Une question évidente se pose. Chlomit était apparemment très sociable, ce qui semble être une noble qualité. La Michna, dans Pirké Avot affirme d’ailleurs que l’on doit saluer tout un chacun, avant que l’autre ne nous salue[3]. Mais il faut savoir que même la meilleure des qualités peut être mal utilisée et transformée en défaut. Il est bien de saluer, mais cela ne concerne pas tout le monde, il faut parfois garder ses distances. D’ailleurs, le Choul’han Aroukh statue qu’un homme doit « beaucoup, beaucoup » s’écarter d’une femme[4]. Ainsi, même les qualités doivent être utilisées en conformité avec la Halakha et la conception de la Torah.

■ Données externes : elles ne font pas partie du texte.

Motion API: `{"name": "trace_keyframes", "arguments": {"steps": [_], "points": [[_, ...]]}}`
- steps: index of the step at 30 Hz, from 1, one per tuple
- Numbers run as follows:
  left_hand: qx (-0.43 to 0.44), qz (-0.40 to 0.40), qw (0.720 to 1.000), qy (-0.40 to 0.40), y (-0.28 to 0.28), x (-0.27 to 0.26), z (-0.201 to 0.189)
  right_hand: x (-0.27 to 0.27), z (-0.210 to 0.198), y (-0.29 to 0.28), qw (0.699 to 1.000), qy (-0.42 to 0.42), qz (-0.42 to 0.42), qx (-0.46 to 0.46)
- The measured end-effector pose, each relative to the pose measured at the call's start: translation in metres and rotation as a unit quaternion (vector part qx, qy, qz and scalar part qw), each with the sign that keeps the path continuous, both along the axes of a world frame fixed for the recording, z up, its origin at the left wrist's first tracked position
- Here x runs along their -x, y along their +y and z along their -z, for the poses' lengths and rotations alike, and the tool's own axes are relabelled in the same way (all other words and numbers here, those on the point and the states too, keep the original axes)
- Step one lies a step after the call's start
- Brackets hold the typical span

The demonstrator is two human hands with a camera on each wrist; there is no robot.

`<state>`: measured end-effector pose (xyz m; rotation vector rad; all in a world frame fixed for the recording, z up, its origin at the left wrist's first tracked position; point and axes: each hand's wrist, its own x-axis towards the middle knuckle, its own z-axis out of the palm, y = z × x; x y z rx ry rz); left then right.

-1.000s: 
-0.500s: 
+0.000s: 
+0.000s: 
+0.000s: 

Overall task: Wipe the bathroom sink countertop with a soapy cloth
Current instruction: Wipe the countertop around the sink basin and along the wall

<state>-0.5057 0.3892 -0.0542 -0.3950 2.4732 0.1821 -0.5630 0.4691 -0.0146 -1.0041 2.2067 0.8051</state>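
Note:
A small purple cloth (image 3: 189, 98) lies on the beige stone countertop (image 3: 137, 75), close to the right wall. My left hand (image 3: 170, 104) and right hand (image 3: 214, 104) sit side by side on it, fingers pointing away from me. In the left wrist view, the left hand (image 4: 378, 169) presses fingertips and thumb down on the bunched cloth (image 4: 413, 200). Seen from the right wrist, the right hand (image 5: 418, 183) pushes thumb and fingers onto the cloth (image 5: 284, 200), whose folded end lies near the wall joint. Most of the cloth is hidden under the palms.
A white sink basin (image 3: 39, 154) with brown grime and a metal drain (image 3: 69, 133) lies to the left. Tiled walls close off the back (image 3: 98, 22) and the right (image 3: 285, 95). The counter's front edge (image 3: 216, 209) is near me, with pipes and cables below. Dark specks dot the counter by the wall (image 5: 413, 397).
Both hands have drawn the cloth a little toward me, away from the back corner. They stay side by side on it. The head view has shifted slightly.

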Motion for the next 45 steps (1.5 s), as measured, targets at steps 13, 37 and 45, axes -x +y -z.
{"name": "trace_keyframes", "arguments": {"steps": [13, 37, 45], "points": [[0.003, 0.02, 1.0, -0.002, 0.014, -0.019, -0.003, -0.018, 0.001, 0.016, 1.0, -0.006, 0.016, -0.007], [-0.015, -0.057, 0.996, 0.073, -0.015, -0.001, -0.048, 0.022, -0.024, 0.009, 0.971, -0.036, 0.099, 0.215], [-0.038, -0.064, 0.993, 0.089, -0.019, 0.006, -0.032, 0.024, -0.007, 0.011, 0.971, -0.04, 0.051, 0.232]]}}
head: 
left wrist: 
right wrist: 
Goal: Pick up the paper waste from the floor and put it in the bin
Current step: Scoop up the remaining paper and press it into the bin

Cette idée est développée par le Rav Moché Feinstein dans son commentaire sur le premier paragraphe du Chéma. Nous avons l’obligation de servir Hachem de tout notre cœur. Mais dans le mot « ton cœur », la lettre Beth est répétée, comme pour dire « de tous tes cœurs ». Rachi explique que les deux penchants – le bon et le mauvais – doivent être au service d’Hachem.[5]
Pourquoi est-il nécessaire de nous demander d’aimer Hachem avec notre bon penchant ? Cela semble logique, le Yétser Hatov ne dirige-t-il pas automatiquement l’individu vers le bien ?[6]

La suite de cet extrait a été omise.